2 Arrested in Deadly Canada Cyberbullying Case
HALIFAX, Nova Scotia - Police in Canada said Thursday they have made two arrests in the case of a 17-year-old who died after a photo of her allegedly being sexually assaulted was shared online.
The death of Rehtaeh Parsons, who was taken off life support after a suicide attempt in April, led to an outcry. Police initially concluded there were no grounds to charge anyone after a year-long investigation.
Her mother said a boy took a photo of the alleged assault in 2011 and that her daughter was bullied after it went viral.
Royal Canadian Mounted Police Cpl. Scott MacRae said they arrested two males Thursday. Investigators said they are being questioned and no further information will be released at this time. MacRae declined to say what they were arrested for or whether charges are expected.
"We do have a 24-hour window to either release them or lay criminal charges," MacRae said.
Police in April said a person provided new information in the Parsons case and was willing to verify who the suspects are.
Leah Parsons, Rehtaeh’s mother, said the family is hopeful charges will be brought.
"I feel that the investigation wasn’t handled properly from the beginning and I’ve never seen the file, so I don’t really know why or how that happened," she said. "I’m just glad that it was reopened, and I’m really happy that they have two people to question."
Parsons’ death has been compared to similar cases in the United States, including a 15-year-old California girl who killed herself after her family says she was sexually assaulted by friends and a photo surfaced online. Arrests were made in that case of Audrie Pott, who hanged herself in September.

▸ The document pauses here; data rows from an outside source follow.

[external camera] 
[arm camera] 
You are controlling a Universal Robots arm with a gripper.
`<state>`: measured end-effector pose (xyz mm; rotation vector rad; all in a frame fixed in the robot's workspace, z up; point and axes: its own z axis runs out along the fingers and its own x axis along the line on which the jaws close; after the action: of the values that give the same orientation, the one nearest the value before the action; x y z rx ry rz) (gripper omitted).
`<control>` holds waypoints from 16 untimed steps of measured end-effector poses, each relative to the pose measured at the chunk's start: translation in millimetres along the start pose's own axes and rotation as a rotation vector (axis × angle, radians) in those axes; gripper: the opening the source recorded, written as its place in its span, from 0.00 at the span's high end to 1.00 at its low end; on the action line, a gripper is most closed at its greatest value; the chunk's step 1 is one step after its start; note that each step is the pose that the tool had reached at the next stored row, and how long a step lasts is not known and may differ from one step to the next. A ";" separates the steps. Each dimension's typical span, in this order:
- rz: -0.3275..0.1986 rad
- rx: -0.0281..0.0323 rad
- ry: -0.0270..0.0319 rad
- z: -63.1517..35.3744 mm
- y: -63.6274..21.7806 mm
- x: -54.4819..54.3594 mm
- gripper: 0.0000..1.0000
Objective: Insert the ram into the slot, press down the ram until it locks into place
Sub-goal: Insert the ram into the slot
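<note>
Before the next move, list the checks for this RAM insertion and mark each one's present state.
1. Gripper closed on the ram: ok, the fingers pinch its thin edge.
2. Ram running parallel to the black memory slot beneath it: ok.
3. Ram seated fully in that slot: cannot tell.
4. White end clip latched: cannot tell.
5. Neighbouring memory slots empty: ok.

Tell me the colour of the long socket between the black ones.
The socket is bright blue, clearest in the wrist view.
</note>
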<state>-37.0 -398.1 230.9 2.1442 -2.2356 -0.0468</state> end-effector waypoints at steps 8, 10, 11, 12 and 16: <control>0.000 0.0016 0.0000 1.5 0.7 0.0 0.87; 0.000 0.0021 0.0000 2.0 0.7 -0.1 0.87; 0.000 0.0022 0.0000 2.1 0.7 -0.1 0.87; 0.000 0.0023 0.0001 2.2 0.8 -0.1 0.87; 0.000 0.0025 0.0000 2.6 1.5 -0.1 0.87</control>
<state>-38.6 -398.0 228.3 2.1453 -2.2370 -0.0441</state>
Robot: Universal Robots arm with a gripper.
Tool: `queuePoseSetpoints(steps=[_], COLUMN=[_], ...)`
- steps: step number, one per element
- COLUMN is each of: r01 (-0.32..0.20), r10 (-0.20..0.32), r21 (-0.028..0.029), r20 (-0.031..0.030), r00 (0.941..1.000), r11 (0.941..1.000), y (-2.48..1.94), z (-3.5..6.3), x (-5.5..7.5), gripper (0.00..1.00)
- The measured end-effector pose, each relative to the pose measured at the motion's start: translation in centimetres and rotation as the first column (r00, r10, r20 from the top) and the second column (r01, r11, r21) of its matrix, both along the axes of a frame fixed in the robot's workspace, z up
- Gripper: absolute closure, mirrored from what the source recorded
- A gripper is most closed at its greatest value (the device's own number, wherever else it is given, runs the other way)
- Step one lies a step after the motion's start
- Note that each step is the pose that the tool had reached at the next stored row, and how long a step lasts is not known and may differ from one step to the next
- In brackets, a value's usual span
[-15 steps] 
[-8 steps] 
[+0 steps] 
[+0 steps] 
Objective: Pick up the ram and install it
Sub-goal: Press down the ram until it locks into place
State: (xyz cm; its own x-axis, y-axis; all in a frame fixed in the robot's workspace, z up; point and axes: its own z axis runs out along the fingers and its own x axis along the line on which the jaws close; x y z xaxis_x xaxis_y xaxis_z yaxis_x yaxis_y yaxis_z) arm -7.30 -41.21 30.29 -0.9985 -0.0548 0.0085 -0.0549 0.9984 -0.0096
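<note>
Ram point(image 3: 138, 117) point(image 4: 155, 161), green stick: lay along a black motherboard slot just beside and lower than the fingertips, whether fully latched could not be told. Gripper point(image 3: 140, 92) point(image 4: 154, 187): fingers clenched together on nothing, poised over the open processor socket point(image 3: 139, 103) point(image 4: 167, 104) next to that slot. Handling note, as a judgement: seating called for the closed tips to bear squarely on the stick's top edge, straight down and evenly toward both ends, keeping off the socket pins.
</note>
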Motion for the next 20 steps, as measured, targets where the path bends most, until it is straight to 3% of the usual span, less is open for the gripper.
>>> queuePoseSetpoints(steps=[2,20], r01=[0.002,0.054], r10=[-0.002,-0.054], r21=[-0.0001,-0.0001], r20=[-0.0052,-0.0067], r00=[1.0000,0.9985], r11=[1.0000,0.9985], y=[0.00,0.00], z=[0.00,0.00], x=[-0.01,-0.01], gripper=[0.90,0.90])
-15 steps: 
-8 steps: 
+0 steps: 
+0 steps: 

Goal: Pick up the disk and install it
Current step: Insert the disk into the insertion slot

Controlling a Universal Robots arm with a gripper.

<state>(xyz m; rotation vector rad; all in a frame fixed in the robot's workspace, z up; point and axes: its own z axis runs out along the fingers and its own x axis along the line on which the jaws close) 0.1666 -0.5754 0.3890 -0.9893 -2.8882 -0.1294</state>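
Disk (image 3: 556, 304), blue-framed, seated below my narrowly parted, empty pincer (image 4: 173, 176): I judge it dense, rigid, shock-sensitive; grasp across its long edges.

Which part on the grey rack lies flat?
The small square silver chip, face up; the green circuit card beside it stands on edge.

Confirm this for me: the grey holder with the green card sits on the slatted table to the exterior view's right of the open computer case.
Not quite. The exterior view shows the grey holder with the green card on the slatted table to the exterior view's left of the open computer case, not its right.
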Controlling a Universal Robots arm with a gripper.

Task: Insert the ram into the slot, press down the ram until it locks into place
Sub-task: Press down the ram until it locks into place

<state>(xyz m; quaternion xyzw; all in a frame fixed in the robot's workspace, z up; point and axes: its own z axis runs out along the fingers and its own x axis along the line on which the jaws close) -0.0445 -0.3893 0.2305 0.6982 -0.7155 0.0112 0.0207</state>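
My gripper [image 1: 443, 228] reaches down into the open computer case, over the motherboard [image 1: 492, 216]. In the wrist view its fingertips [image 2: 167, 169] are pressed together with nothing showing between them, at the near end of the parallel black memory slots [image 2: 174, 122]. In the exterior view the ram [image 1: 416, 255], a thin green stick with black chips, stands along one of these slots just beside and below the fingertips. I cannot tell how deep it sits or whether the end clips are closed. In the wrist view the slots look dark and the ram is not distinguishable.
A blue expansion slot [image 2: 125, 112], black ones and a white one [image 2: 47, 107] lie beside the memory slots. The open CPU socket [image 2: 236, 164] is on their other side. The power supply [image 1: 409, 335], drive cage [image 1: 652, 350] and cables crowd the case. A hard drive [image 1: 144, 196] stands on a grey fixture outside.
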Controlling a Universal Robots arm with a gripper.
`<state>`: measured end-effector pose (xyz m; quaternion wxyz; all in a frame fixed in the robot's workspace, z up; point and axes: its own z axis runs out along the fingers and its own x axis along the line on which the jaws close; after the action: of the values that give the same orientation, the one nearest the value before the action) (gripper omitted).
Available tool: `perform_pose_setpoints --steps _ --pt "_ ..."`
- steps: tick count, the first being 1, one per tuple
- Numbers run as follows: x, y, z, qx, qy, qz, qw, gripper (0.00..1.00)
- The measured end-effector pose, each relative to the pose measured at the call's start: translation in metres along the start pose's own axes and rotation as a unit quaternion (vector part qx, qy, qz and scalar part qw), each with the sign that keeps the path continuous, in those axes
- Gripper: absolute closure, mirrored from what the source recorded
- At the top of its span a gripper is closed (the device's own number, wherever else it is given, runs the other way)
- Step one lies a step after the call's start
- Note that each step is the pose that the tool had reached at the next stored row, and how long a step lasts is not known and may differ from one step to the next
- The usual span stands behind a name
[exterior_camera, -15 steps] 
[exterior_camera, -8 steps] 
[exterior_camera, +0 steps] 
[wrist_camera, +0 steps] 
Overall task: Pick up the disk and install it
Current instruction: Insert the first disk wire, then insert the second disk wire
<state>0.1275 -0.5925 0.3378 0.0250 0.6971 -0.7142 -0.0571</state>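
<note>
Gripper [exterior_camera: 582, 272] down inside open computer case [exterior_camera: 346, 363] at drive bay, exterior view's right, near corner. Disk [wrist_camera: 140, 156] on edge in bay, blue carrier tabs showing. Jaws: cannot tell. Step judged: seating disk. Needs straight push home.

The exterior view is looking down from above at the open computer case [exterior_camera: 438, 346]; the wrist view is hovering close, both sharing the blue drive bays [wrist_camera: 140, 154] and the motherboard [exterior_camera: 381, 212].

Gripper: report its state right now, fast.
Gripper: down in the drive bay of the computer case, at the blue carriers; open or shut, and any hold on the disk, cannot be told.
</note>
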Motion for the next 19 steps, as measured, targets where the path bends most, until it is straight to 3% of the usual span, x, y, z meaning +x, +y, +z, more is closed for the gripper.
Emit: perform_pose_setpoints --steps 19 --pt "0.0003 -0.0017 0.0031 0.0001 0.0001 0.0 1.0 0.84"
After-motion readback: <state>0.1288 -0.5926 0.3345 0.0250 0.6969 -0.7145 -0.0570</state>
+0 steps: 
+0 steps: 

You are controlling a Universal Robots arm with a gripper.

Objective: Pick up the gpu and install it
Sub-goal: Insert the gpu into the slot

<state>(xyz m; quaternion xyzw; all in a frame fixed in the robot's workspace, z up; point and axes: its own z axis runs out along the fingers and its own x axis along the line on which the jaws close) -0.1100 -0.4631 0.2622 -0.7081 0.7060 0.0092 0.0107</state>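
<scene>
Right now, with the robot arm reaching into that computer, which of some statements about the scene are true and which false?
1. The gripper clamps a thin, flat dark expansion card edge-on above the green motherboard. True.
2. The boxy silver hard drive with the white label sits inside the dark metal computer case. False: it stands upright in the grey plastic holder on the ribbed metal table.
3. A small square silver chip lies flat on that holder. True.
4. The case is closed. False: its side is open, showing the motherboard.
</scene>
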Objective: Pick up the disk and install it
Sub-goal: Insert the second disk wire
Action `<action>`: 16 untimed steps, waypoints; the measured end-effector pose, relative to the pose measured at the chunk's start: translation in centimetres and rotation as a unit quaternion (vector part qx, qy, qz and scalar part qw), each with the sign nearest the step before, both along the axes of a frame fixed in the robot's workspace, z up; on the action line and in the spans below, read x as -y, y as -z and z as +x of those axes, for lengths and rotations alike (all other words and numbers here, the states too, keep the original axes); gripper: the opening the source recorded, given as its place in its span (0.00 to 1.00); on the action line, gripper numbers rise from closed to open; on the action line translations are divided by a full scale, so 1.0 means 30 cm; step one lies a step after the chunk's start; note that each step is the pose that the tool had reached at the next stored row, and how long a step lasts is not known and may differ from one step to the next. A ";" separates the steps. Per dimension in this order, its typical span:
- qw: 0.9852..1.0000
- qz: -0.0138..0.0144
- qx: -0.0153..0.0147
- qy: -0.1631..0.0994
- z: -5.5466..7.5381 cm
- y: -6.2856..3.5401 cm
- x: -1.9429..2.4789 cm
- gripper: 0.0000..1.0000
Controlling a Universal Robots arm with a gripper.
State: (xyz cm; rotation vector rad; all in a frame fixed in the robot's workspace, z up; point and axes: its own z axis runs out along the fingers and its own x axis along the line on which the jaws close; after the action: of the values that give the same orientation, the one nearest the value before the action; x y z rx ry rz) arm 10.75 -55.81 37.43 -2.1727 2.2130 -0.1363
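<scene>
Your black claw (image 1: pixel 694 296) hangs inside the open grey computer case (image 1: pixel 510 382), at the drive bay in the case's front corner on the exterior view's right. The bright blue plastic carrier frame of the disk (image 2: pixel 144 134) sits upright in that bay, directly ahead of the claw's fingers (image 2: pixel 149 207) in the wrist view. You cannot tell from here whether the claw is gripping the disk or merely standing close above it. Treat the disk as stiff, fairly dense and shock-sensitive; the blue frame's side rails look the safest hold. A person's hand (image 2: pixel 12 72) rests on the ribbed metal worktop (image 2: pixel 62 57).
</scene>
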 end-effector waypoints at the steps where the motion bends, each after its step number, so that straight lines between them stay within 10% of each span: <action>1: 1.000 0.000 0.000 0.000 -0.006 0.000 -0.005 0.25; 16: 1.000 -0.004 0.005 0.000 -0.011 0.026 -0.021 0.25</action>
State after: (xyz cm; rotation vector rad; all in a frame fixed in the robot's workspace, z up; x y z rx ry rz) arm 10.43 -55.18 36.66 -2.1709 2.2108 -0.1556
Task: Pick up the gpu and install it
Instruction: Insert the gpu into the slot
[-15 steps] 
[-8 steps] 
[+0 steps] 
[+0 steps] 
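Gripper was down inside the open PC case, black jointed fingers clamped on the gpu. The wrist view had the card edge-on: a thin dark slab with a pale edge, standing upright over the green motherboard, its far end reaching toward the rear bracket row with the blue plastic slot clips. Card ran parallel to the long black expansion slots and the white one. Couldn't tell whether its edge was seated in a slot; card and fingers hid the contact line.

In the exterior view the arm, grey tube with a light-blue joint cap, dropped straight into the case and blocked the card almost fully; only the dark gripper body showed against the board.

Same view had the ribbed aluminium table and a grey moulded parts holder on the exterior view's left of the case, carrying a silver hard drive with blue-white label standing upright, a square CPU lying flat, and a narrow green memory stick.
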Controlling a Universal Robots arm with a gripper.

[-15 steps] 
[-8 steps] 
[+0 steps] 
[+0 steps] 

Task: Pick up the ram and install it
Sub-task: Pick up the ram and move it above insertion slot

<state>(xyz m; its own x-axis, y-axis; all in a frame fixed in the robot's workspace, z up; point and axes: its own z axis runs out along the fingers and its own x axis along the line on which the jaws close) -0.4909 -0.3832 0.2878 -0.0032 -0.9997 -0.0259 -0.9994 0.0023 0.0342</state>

Rehtaeh’s death prompted the Nova Scotia government to launch reviews of the RCMP’s original investigation and the school board’s handling of the matter. The review of the RCMP’s investigation is ongoing. An independent review released in June concluded the Halifax Regional School Board could have done a better job, but it was hindered by the fact that Rehtaeh was often absent from class. The report also said the Parsons family faced challenges when they turned to Nova Scotia’s mental health system for help.
The arrests come a day after a new law took effect in the province that allows people to sue if they or their children are being cyberbullied. Victims also can seek a protection order that could place restrictions on or help identify the cyberbully.
Justice Minister Ross Landry introduced the legislation weeks after Rehtaeh’s death.